当院では外科系は主に、病棟と外来の一体化を行ない、病棟と外来の看護師がローテーションをする取り組みを行なっています。
お互いに、患者さんの状態を把握することで、適切なケアが実行できます。
綿密なコミュニケーション
経営者として意識されていることを教えてください。
上西:病院の建替え工事があり、当時は工事の影響で入院患者が減少しました。
「このままいくと10億円の赤字です」と言われたときに変革の時だと思いました。
「ベッドは病院全体のものです。空床は減らしましょう」と病棟に伝達しました。
診療報酬の変化に対応し、職員全員の協力によって黒字に転換することが出来ました。
もう一つは、病院の経営組織を8つの部会に設置し、地域連携の推進や診療内容の充実に取り組む体制を整え、各自が自分の部門を考えながら提案してもらうようにしました。
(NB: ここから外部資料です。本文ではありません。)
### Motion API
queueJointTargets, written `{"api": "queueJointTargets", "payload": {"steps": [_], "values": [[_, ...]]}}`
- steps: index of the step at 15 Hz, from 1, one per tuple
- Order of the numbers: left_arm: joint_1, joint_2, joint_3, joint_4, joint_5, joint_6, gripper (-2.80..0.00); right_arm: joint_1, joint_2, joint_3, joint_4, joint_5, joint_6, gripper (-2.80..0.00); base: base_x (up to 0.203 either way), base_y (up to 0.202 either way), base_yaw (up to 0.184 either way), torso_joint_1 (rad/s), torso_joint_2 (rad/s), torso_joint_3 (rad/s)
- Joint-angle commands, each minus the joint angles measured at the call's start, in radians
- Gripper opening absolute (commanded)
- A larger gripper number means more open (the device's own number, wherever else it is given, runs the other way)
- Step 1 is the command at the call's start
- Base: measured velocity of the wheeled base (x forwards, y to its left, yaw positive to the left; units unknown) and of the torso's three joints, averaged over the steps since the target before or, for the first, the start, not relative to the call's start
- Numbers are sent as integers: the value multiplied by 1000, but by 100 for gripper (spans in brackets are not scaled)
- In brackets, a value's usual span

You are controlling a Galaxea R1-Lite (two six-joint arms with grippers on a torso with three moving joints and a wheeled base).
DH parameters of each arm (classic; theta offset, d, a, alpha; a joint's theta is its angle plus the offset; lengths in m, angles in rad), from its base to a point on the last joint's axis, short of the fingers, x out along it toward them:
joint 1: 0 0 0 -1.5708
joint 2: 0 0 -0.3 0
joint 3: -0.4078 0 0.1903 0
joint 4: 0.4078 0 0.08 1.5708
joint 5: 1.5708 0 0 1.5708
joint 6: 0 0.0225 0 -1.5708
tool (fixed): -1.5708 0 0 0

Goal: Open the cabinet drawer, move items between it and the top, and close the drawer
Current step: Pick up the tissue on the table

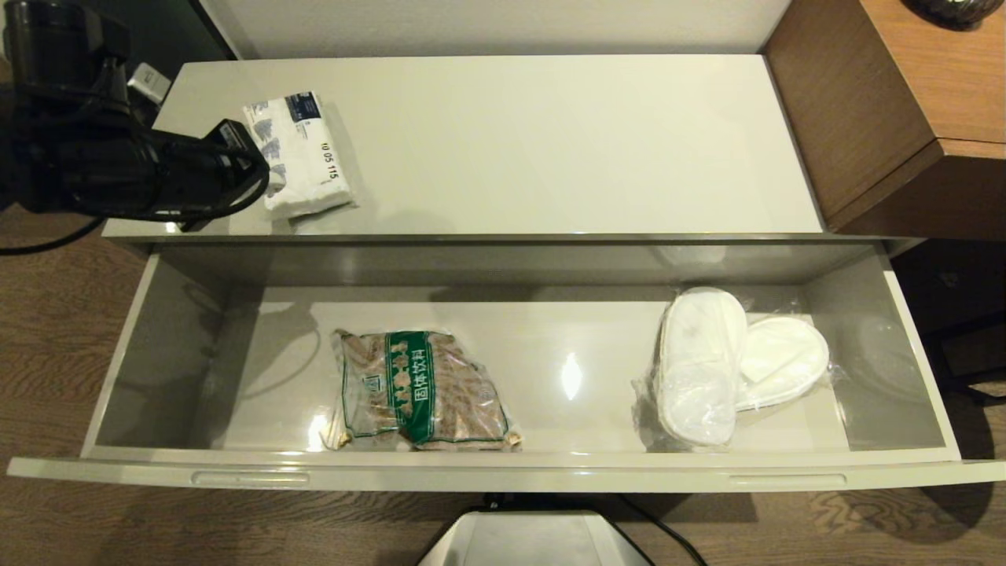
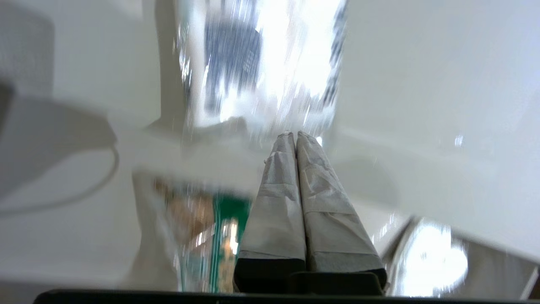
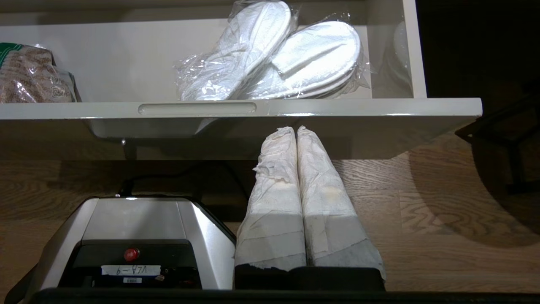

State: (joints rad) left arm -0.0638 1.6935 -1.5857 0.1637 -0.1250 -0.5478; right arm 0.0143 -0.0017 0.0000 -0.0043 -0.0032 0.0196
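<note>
The cabinet drawer [image 1: 503, 470] stands pulled fully out below the top [image 1: 550, 141]. A white tissue pack [image 1: 302, 153] with dark blue print lies on the top's left part. My left gripper [image 1: 253, 169] hovers at the pack's left edge; in the left wrist view it [image 2: 294, 134] is shut and empty, with the blurred pack [image 2: 261, 63] just ahead. Sealed white slippers [image 1: 731, 365] lie in the drawer's right part. My right gripper [image 3: 295, 128] is shut and empty, low in front of the drawer's front edge [image 3: 337, 107], below the slippers [image 3: 274, 55].
A brown packet with a green band [image 1: 416, 389] lies in the drawer's left-middle. A brown wooden desk [image 1: 904, 102] borders the top on the right. My grey base [image 3: 126, 236] sits on the wood floor beside the right gripper.
</note>
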Motion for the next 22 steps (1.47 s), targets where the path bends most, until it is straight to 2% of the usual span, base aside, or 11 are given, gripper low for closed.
{"api": "queueJointTargets", "payload": {"steps": [1,3,4,8,11,12,16,20,22], "values": [[-5,34,-62,-14,39,17,-280,1,-15,2,0,0,0,-280,0,0,0,0,0,0],[-8,39,-69,-14,84,65,-280,0,-15,3,0,0,0,-280,0,0,0,0,0,0],[-8,40,-67,-11,127,93,-280,0,-15,3,0,0,0,-280,0,0,0,0,0,0],[-8,57,-63,42,233,111,-280,1,-15,3,0,0,0,-280,0,0,0,0,0,0],[-10,20,-69,115,202,126,-280,1,-15,3,0,0,0,-280,0,0,0,0,0,0],[-18,9,-75,133,188,125,0,0,-15,2,0,0,0,-280,0,0,0,0,0,0],[-53,-3,-84,128,166,111,0,0,-15,3,0,0,-1,-280,0,0,0,0,0,0],[-51,37,-74,116,181,99,0,0,-15,3,0,0,-1,-280,0,0,0,0,0,0],[-47,82,-74,103,200,65,0,0,-15,3,0,2,-1,-280,0,0,0,0,0,0]]}}
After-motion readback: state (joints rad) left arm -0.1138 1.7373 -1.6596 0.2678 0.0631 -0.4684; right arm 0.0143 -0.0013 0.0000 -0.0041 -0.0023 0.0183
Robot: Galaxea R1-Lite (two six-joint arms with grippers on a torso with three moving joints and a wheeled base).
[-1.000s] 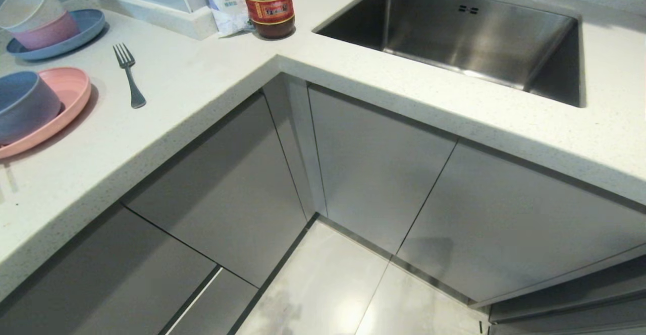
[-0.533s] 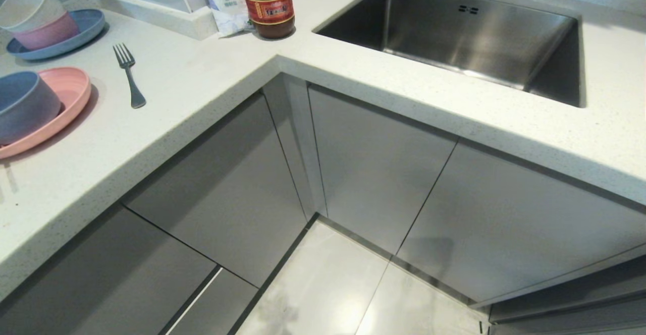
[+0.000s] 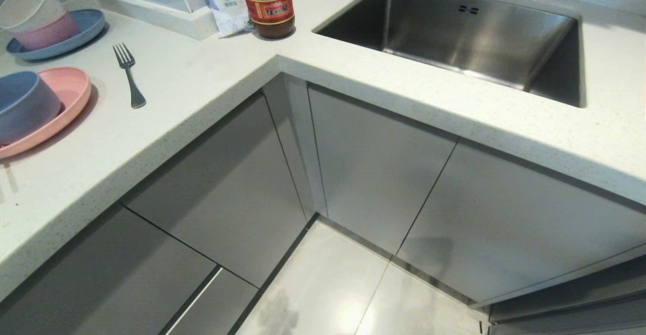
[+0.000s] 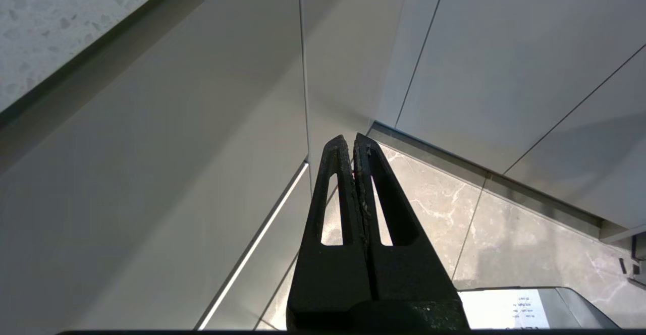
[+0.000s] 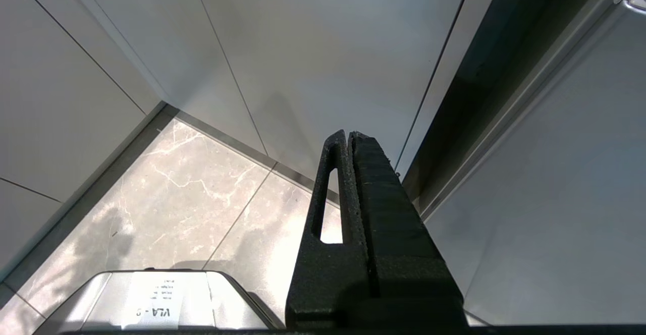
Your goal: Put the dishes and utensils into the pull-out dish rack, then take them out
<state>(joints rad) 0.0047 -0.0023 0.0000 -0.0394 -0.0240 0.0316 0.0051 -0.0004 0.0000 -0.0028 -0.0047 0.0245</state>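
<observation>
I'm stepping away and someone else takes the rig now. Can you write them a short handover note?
Left claw: shut, empty, low by the cabinet fronts.
Right claw: shut, empty, low above the floor.
On the counter: blue-grey bowl sitting on the pink plate, fork beside them. Chopsticks and spoon not in view.
Done: nothing loaded; no rack is pulled out, cabinet fronts closed.
Left: open the rack, load everything, then unload.

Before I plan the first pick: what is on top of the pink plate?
The blue-grey bowl sits on the pink plate. The picture's edge cuts off both, so anything further left is unseen.
</observation>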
私からも直接、病院の状況、患者の動向、政府の方針などを看護師や中間管理職に話しをするようにしています。
口頭で理解を得るのは難しい部分もありますので、病院のミッションを絵に描いて見せました。
その結果、7:1看護体制の取得やDPCII群の指定などを受けることが出来ました。
病棟の各師長、主任に
「やりたい看護ができていますか?」
というテーマで個別に話しを聞き、想いを受け止めると師長たちも病院の方針を理解し、協力しようと努力してくれました。
その結果、最近は師長の昇任試験などの受験者が増加傾向にあります。
看護師の業務負担を減少させるために、病棟にクラークや薬剤師を配置し、外来に入院持参薬センターを設置しました。
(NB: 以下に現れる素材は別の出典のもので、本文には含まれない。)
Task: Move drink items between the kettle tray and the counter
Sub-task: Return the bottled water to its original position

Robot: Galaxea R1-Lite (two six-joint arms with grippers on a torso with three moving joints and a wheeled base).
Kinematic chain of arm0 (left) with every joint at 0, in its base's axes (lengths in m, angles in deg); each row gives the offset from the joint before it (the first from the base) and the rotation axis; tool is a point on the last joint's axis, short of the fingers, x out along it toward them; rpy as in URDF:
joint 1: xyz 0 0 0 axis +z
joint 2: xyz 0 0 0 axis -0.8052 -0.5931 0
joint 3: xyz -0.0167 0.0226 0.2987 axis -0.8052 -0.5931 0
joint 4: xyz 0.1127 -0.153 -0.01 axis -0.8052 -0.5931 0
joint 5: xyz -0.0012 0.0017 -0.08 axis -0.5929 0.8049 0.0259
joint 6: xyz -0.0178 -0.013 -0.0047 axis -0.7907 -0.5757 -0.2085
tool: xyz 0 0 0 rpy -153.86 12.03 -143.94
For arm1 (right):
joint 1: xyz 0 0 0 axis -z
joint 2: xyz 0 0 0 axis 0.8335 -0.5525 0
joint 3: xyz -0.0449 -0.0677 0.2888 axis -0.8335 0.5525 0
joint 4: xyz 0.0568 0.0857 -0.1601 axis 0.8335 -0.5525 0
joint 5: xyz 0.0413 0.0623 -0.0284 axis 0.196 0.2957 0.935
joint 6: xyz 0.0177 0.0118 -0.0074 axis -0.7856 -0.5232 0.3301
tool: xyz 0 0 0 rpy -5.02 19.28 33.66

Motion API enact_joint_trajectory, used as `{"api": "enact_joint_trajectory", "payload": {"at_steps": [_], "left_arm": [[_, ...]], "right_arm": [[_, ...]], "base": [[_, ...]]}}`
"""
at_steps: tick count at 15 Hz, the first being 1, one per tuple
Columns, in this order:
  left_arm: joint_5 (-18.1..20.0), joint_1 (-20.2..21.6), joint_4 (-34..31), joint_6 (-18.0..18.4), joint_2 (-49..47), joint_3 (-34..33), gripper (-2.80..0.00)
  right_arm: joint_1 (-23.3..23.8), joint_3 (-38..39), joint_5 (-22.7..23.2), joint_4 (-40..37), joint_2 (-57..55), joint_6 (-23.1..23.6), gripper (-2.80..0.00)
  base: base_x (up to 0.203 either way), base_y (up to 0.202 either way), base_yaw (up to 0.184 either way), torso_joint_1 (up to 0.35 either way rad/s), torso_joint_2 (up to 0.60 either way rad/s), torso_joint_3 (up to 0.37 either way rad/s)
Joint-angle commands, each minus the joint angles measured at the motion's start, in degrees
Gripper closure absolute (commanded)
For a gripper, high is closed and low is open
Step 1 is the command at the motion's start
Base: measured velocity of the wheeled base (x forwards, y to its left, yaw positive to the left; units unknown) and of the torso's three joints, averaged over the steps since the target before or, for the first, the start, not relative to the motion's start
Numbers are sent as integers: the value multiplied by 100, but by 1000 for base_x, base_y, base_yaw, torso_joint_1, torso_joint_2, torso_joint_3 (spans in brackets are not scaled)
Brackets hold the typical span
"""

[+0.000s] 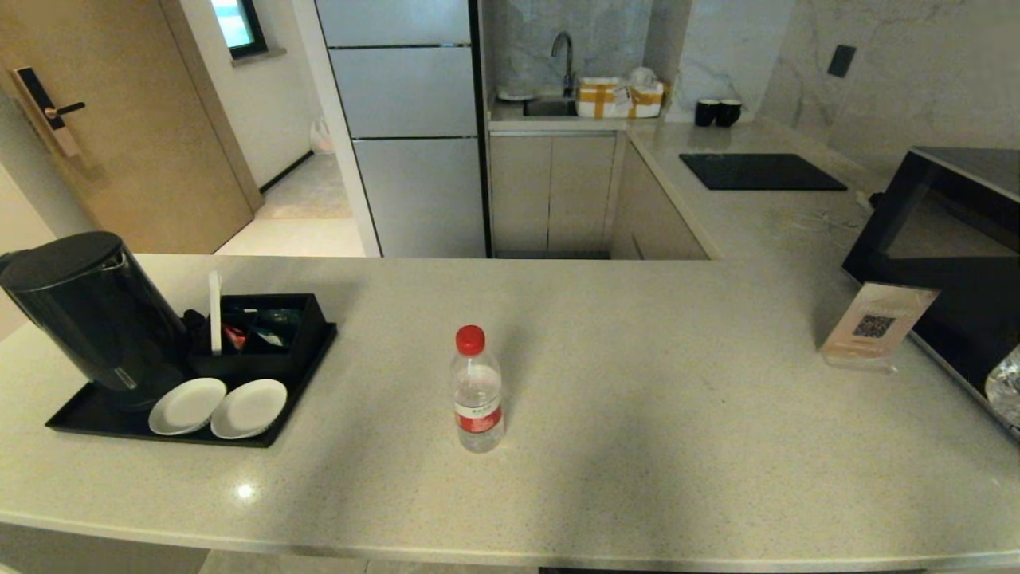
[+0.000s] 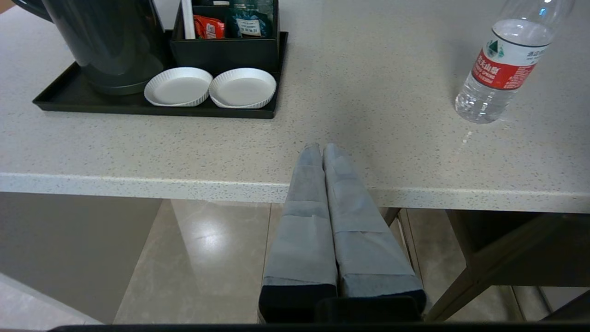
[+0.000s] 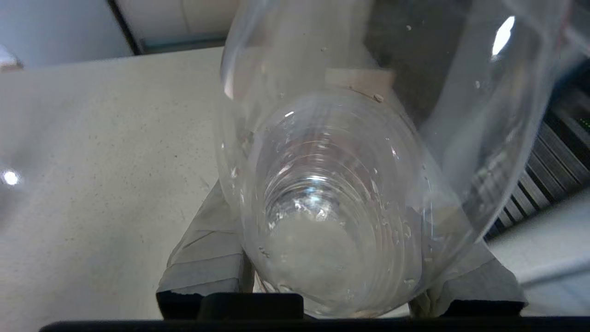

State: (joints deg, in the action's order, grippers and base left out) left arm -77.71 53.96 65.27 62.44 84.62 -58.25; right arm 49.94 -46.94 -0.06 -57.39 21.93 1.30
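My right pincer grips a bottle lengthwise; the tray lies far off at nine o'clock, nearer my shut left pincer.

Stone, plastic and cloth-like padding in front of you.

Your counter is speckled beige stone, polished enough to throw back a light spot near its front edge. The bottle standing on it is clear ribbed plastic with a glossy red cap and a printed film label. A second bottle, clear plastic beaded with droplets inside, sits between your right gripper's fingers, which wear matt grey cloth-like wrap, as do the left gripper's. The tray is matt black; the kettle is glossy dark plastic. Two white fluted lids look like paper.
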Motion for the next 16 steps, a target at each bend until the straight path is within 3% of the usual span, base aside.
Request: {"api": "enact_joint_trajectory", "payload": {"at_steps": [1, 5, 9, 12, 14, 16], "left_arm": [[1, 2, 2, -1, 0, -9, 0], [1, 2, 2, -1, 0, -9, 0], [1, 2, 2, -1, 0, -9, 0], [1, 2, 2, -1, 0, -9, 0], [-4, 2, 2, -1, 0, -4, 0], [-1, 2, 2, -1, 0, -9, 0]], "right_arm": [[-88, -1, -202, -479, 776, -238, 0], [48, 47, -409, -1514, 1955, -581, 0], [571, 154, -295, -2506, 3167, -782, 0], [764, 386, 88, -3341, 4067, -869, 0], [745, 428, 377, -3423, 4209, -874, 0], [698, 539, 1231, -3414, 4826, -666, 0]], "base": [[0, 0, 0, 0, 0, 0], [0, 0, 0, 0, 0, 0], [0, 0, 0, 0, 0, 0], [0, 0, 0, 0, 0, 0], [0, 0, 0, 0, 0, 0], [0, 0, 0, 0, 0, 0]]}}
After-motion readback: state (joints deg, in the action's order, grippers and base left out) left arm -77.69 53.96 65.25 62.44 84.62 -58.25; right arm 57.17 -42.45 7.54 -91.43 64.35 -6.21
薬剤チェックをそこで行い、整理してから病棟に上げ、病棟の薬剤師が薬の管理をすることで看護師の労力を削減できるようになりました。
医療安全におけるインシデント事例は、ほとんどが転落・転倒か、誤与薬です。
誤与薬をなくすために、全病棟が使用できるシステムを独自に開発しました。
その結果、誤与薬が減少しています。